Adana’da Suriyeli mülteci Ali El Hemdan’ın polis tarafından öldürülmesiyle ilgili davanın ikinci duruşması Adana 9’uncu Ağır Ceza Mahkemesi’nde görüldü.
Üniversal gazetesinden Volkan Pekal’ın haberine nazaran, şahitlerin beyanlarının alındığı ikinci duruşmada, aile avukatsız kaldı.
Adana ve İzmir baroları, İHD ve ÇHD’nin mültecilere yönelik hak ihlallerinde cezasızlık siyasetlerine dikkat çekerek yaptığı davaya katılma talebi reddedildi.
Evvelki duruşmada tabir için ek müddet isteyen sanık polis memuru F.K., bu duruşmada söz verdi. Soruşturma basamağındaki tabirinde sendelediği için silahın ateş aldığı biçimindeki tabiri şahit anlatımları ve kamera imgeleri ile yalanlanan F.K. sözünü değiştirerek sendelemediğini, havaya ateş edeceği sırada silahı ezkaza ateşlemiş olabileceğini söyledi.
‘GÜNEY MAHALLELERDE SİLAHIN EMNİYETİ AÇIK GEZİYORUZ’
Olaydan evvel caddede F.K. ile birlikte pandemi tedbirleri kapsamında kontrol yapan öbür üç polis daha dinlendi.
Polis memurlarından biri mahkeme heyetinin “Siz silahın emniyeti açık, mermi sürülmüş formda mi gezerdiniz?” sorusuna Çukurova ilçesinde takipleri silahla yapmadıklarını güney mahallelerinde, bölge ‘tekinsiz’ olduğu münasebeti ile kaçanların akabinde silahla gittiklerini söyledi.
‘AİLEYE BASKI İÇİN AŞİRET ÖNDERLERİ ADANA’YA GETİRİLDİ’
Duruşmayı kıymetlendiren ÇHD üyesi avukatlardan Tugay Bek, olayın çabucak ertesinde Ali El Hemdan’ın ailesine vatandaşlık hakkı verildiğini hatırlattı.
Bek,“Ailede, davayı avukatlarla takip etmesi halinde bu hakkın kendisinden alınabileceğini, ailenin ziyan görebileceği konusunda bir dert kelam konusu. Kendileri ile görüşen yakınlarından edindiğimiz izlenim bu” dedi.

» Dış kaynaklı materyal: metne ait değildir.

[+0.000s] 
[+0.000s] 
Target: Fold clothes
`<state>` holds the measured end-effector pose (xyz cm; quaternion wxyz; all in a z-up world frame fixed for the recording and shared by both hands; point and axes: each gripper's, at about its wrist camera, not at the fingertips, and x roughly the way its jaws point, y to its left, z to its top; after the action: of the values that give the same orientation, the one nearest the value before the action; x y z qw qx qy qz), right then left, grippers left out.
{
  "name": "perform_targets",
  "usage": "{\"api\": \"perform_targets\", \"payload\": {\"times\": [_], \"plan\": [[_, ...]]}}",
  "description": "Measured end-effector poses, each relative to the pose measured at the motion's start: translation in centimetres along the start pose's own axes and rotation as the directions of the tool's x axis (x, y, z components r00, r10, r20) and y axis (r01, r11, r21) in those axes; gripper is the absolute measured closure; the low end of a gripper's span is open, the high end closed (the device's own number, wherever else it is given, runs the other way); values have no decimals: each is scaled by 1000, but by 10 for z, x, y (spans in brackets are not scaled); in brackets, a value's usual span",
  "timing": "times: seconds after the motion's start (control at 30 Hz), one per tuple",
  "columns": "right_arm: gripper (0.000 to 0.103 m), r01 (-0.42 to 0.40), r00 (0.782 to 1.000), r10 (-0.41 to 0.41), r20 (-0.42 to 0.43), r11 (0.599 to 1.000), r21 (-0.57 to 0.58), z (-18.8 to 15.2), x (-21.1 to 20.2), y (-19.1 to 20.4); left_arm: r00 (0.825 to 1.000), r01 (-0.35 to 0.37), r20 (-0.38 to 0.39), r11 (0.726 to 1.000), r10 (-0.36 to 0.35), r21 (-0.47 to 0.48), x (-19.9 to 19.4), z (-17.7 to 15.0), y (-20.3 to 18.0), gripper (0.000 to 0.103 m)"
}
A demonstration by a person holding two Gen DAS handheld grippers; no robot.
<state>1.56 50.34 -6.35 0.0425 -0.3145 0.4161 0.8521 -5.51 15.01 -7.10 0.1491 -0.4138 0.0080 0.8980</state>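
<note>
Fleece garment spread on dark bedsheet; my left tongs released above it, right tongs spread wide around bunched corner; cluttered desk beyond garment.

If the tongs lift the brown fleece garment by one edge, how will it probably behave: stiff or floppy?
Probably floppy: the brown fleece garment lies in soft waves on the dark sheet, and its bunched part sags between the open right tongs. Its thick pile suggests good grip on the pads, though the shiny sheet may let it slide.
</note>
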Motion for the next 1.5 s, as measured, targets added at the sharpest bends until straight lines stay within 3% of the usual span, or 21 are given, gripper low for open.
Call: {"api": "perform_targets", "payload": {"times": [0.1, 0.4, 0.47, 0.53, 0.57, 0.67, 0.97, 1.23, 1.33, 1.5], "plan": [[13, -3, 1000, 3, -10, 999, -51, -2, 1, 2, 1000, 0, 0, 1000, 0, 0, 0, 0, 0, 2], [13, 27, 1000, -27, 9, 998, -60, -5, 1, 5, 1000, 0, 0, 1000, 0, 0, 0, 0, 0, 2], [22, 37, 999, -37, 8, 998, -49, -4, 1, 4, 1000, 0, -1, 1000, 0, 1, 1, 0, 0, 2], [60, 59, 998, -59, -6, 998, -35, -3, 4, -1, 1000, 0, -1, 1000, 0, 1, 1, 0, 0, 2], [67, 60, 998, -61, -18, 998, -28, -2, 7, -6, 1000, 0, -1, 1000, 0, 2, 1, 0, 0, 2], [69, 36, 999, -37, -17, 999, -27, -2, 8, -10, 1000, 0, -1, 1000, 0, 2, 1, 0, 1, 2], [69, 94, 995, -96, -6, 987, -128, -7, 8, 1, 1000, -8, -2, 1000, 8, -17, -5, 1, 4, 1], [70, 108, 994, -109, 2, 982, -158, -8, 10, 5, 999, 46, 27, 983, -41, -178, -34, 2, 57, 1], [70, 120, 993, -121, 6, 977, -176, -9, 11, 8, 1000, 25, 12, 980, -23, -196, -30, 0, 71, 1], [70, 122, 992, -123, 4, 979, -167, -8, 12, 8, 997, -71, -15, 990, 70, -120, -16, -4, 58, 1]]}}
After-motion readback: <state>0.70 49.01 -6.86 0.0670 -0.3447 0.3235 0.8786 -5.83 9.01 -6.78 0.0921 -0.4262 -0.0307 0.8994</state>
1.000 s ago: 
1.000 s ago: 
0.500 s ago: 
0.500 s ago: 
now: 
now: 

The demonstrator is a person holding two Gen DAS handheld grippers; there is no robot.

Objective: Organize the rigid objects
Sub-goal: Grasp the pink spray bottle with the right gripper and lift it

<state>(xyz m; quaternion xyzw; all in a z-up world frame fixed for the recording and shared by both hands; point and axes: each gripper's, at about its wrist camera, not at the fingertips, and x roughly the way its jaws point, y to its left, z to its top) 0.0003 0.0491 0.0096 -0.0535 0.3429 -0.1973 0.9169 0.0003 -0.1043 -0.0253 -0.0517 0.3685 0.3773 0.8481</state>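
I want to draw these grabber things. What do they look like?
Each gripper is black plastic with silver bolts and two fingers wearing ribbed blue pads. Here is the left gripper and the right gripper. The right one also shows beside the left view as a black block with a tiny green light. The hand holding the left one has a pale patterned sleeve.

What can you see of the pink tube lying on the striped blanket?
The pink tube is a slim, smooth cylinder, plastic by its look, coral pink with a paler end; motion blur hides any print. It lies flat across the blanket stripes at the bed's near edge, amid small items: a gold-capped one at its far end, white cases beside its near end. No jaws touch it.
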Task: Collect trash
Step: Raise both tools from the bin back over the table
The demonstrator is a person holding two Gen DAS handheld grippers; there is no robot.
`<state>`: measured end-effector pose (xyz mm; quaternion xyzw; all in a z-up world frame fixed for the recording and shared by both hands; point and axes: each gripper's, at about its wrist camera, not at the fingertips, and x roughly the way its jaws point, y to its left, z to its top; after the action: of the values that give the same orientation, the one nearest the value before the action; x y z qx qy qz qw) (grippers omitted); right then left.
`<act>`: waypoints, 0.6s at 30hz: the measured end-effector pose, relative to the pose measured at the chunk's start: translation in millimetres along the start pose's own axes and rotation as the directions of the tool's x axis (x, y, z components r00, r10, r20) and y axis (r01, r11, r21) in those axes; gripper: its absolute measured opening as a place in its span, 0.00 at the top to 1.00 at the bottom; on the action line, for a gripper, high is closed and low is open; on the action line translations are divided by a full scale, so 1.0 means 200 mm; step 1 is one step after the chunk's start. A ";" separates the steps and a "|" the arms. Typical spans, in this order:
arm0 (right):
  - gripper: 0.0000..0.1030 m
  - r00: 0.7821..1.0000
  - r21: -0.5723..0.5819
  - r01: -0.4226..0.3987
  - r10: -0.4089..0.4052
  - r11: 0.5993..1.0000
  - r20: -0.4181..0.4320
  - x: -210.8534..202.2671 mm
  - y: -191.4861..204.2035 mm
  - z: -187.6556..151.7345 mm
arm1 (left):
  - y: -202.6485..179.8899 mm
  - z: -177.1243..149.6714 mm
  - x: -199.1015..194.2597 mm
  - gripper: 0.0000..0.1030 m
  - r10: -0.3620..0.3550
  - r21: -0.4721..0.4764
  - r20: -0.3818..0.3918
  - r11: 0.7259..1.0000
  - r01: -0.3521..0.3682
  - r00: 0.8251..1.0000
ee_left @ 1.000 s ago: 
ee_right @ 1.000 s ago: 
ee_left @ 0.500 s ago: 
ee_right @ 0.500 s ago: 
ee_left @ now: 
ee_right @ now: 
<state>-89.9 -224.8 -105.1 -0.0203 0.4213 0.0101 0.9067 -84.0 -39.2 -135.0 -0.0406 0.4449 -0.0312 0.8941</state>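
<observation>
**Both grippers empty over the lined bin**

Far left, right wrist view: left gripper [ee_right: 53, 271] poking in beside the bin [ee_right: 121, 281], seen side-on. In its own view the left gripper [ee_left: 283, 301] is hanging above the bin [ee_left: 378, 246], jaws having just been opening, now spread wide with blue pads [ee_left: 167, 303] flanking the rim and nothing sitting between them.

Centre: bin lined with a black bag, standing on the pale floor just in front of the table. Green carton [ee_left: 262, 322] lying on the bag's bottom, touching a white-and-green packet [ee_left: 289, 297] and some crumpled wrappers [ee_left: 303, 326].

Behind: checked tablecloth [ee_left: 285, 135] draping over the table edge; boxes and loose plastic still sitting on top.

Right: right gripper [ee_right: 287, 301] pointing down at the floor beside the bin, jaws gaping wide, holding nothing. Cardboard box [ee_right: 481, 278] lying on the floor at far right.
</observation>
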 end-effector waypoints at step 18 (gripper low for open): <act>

“Ailenin avukat seçmesi konusunda da polisin bir baskısı olduğunu biliyoruz” diyen Bek, “İsim verilerek birtakım avukatların bu belgeye girmemesi için ailenin uyarılması konusunda duyumlarımız kelam konusu. Bu baskıyı daha da katmerli hale getirmek için Ali El Hemdan’ın ailesinin dahil olduğu aşiret başkanlarının de Adana’ya getirildiği duyumu bize ulaştı. Aşiretler üzerinden de aile üzeride bir baskı olduğu ve bu davayı avukatlar vasıtası ile takip etmemesi istikametinde ağır bir basınçla müsabakası kelam konusu” sözlerini kullandı.
‘MAHKEMENİN AVUKATLARA MÜSAADE VERMESİ GEREKİYOR’
Avukatların bu davayı takip etmesinin daha da hayati bir kıymet kazandığını lisana getiren Bek, “Davanın gidişatını etkileyebilecek olan müşteki koltuğu boş. Tam manasıyla bir yargılamanın sağlanması için müdahil taraf olarak avukatların, baro ve insan hakları örgütlerinin davada yer almasına mahkemenin müsaade vermesi gerekiyor” diye konuştu.